**PROBLEM TO WORK ON:** Please retype the listing below exactly, from its opening line through the line where "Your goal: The" appears.

**SOURCE MATERIAL:**
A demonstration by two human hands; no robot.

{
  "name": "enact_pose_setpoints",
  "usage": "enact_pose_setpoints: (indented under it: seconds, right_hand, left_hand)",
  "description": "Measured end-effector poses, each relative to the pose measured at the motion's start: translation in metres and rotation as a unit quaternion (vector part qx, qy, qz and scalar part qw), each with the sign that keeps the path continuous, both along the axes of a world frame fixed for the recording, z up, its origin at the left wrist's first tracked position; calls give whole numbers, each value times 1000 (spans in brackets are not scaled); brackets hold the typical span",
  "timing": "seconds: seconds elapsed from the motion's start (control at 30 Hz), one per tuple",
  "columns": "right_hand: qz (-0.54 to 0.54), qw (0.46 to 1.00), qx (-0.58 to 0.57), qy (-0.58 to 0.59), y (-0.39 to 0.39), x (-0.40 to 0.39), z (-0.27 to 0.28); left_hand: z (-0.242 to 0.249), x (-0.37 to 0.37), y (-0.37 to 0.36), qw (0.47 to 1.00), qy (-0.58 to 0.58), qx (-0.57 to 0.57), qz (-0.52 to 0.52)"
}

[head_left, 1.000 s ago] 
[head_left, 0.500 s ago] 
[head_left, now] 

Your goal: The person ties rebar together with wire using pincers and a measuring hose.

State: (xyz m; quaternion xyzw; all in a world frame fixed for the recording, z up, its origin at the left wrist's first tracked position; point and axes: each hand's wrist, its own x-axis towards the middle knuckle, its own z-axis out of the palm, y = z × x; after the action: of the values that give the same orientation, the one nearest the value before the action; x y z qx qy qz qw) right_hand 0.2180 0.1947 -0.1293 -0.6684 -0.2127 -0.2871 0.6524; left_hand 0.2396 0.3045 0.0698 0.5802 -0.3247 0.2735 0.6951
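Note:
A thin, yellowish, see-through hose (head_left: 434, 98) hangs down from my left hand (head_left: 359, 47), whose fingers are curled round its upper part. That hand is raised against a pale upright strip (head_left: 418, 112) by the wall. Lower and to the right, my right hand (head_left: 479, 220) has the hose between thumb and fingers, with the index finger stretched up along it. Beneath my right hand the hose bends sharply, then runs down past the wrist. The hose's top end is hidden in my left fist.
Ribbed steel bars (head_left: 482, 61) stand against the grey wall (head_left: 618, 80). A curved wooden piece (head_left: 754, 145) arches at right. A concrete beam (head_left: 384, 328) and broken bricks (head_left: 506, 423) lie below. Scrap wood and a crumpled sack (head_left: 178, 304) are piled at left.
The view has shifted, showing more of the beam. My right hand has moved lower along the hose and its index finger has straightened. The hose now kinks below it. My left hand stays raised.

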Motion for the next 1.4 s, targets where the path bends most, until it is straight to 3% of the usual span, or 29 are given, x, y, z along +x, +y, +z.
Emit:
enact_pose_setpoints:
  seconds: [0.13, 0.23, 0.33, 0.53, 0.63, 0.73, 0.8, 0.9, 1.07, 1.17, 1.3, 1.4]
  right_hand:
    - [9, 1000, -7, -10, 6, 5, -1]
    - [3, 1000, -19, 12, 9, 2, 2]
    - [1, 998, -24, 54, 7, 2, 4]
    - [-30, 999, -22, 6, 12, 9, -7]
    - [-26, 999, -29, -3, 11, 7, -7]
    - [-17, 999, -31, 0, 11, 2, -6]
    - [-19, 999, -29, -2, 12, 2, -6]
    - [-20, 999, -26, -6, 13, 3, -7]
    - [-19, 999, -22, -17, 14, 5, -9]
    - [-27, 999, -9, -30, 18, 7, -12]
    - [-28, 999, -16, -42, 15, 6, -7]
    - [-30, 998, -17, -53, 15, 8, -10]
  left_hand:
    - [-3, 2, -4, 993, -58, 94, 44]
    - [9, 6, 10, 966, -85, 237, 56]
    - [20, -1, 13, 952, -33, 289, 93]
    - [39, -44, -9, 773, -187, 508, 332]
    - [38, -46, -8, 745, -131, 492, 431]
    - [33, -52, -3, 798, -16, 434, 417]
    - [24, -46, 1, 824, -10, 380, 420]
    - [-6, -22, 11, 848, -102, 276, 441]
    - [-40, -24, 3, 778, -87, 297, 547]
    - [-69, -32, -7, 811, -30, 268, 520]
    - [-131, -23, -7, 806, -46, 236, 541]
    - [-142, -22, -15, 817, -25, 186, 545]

**RESULT OF THE TASK:**
A demonstration by two human hands; no robot.

{
  "name": "enact_pose_setpoints",
  "usage": "enact_pose_setpoints: (indented under it: seconds, right_hand, left_hand)",
  "description": "Measured end-effector poses, each relative to the pose measured at the motion's start: translation in metres and rotation as a unit quaternion (vector part qx, qy, qz and scalar part qw), each with the sign that keeps the path continuous, both along the axes of a world frame fixed for the recording, z up, its origin at the left wrist's first tracked position; calls give whole numbers, each value times 1000 (spans in brackets are not scaled); brackets hold the typical span",
  "timing": "seconds: seconds elapsed from the motion's start (control at 30 Hz), one per tuple",
  "columns": "right_hand: qz (-0.54 to 0.54), qw (0.46 to 1.00), qx (-0.58 to 0.57), qy (-0.58 to 0.59), y (-0.39 to 0.39), x (-0.40 to 0.39), z (-0.27 to 0.28); left_hand: z (-0.242 to 0.249), x (-0.37 to 0.37), y (-0.37 to 0.36), qw (0.47 to 1.00), qy (-0.58 to 0.58), qx (-0.57 to 0.57), qz (-0.52 to 0.52)"
}

[head_left, 1.000 s ago] 
[head_left, 0.500 s ago] 
[head_left, now] 

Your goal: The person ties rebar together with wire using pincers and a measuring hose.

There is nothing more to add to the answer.